Walter looked toward the door.
“I thought I heard someone outside,” he said. “We should check. They might be...”
He cut off as the sirens they had been hearing in the background suddenly pushed to the foreground. They could see flashing red and blue lights through the windows of the trailer, and heard the slamming of doors.
“Or perhaps...”
“Wha... what the hell was that?”
They both looked down. The confused watchman was looking up at them, an expression on his face that was equal parts fear and embarrassment.
“I had another one of my fits again,” he said. “Didn’t I?”
Bell nodded, then shot another glance at the window.

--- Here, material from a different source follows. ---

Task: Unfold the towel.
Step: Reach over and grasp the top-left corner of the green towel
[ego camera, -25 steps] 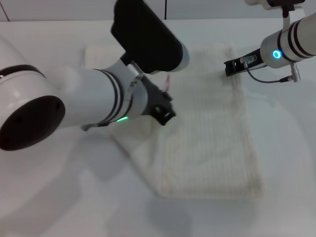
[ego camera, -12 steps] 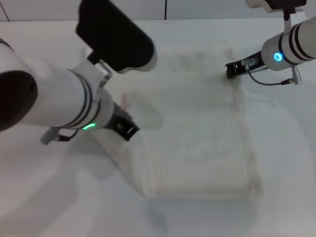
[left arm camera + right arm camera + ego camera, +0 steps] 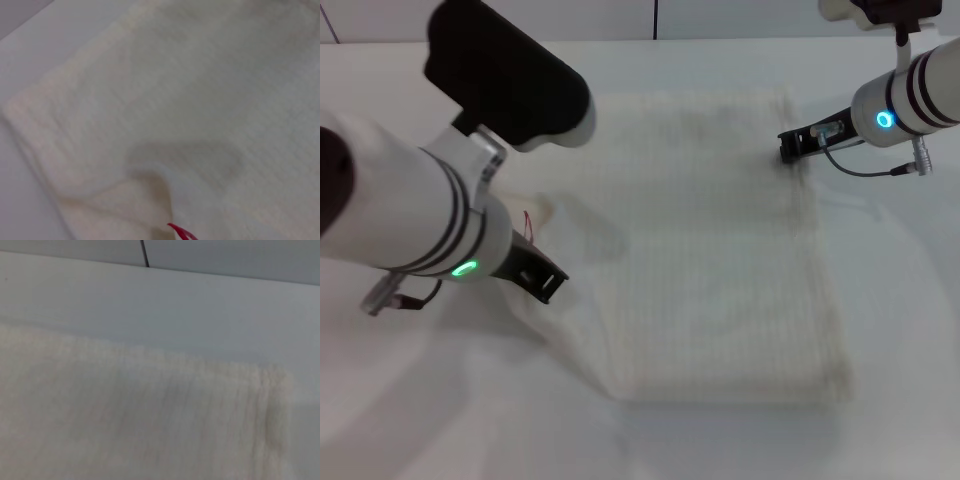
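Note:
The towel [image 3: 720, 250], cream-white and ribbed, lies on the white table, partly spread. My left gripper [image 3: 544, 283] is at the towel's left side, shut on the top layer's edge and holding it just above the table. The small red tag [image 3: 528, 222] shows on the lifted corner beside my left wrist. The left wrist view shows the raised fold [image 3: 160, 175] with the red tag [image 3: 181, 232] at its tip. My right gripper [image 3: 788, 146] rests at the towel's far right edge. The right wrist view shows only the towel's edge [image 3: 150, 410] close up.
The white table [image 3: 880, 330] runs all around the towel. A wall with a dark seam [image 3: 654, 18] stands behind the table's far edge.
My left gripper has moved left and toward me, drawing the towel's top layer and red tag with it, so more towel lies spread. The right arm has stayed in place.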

“Er, yes, sir,” Walter said. “I’m afraid so. But you’re fine now, and there is an ambulance here to help you. We’ll just go let them know where you are.”
“Yes,” Bell said, edging toward the door. “We’ll send them your way.” He turned. “Come on, Walter.”
Walter didn’t want to leave the man alone. In fact, he wanted to question him, ask him about the experience. But trying to give the police a rational sounding explanation for what had happened here would be an exercise in futility. So he gave a guilty salute to the befuddled watchman, then edged around him.
“Right behind you,” he called after his friend.
* * *
Allan hurried away down the street, police sirens bouncing off the surrounding walls and painting the night in a wash of blue and red. He had been less than three feet from the trailer door and about to reach for the knob when all of the mysteriously suspended objects around him had suddenly lost their animation and dropped to the ground.
A large jagged chunk of rusty metal the size of a washing machine had dropped down an inch from his toes. So close that he could feel the wind of its passage. If he’d been reaching for the knob, his right arm would have been crushed, broken, or perhaps even severed.
He got the message. He was being impulsive, over-eager. He had been thinking of deviating from the plan. And look where that kind of thinking got him.
He would still have his special moment with those two, and with Miss Nina Sharp, as long as he stuck to the plan. He just needed to be patient. Let them make plans of their own. Watch it all play out, and act accordingly.
25
They got back to Nina’s house just as the sun was coming up. Pregnant Abby was curled up on a couch, dozing with Cat-Mandu. Looking down at her, Walter felt a pang of guilt for involving the father of her child in all this madness.
The three of them dragged themselves up the stairs to Nina’s room, mentally and physically exhausted.
“So what’s our next move?” Nina asked.
“Next move?” Walter ran his hand through his hair. “I don’t know about you, but my next move is to collapse from exhaustion.”
“But what I want to know,” Bell said, “is how did he find us?”
Walter shuddered. He’d been thinking the same thing, and wasn’t happy with the conclusions he’d come to.
“There’s been something bothering me since last night,” Walter said. “But you know how bad my memory is, so I just told myself I was wrong.”
“What?” Bell asked.
“Well,” Walter said, “I’m pretty sure we never told Iverson about Reiden Lake.”
Bell got it. His eyes went wide.
“The classified ad,” he said.
“It said ‘regarding events at Reiden Lake,’ right?” Walter asked. “But we never told Iverson, or any other authorities about where the initial trip took place. There’s only one other person who knows that.”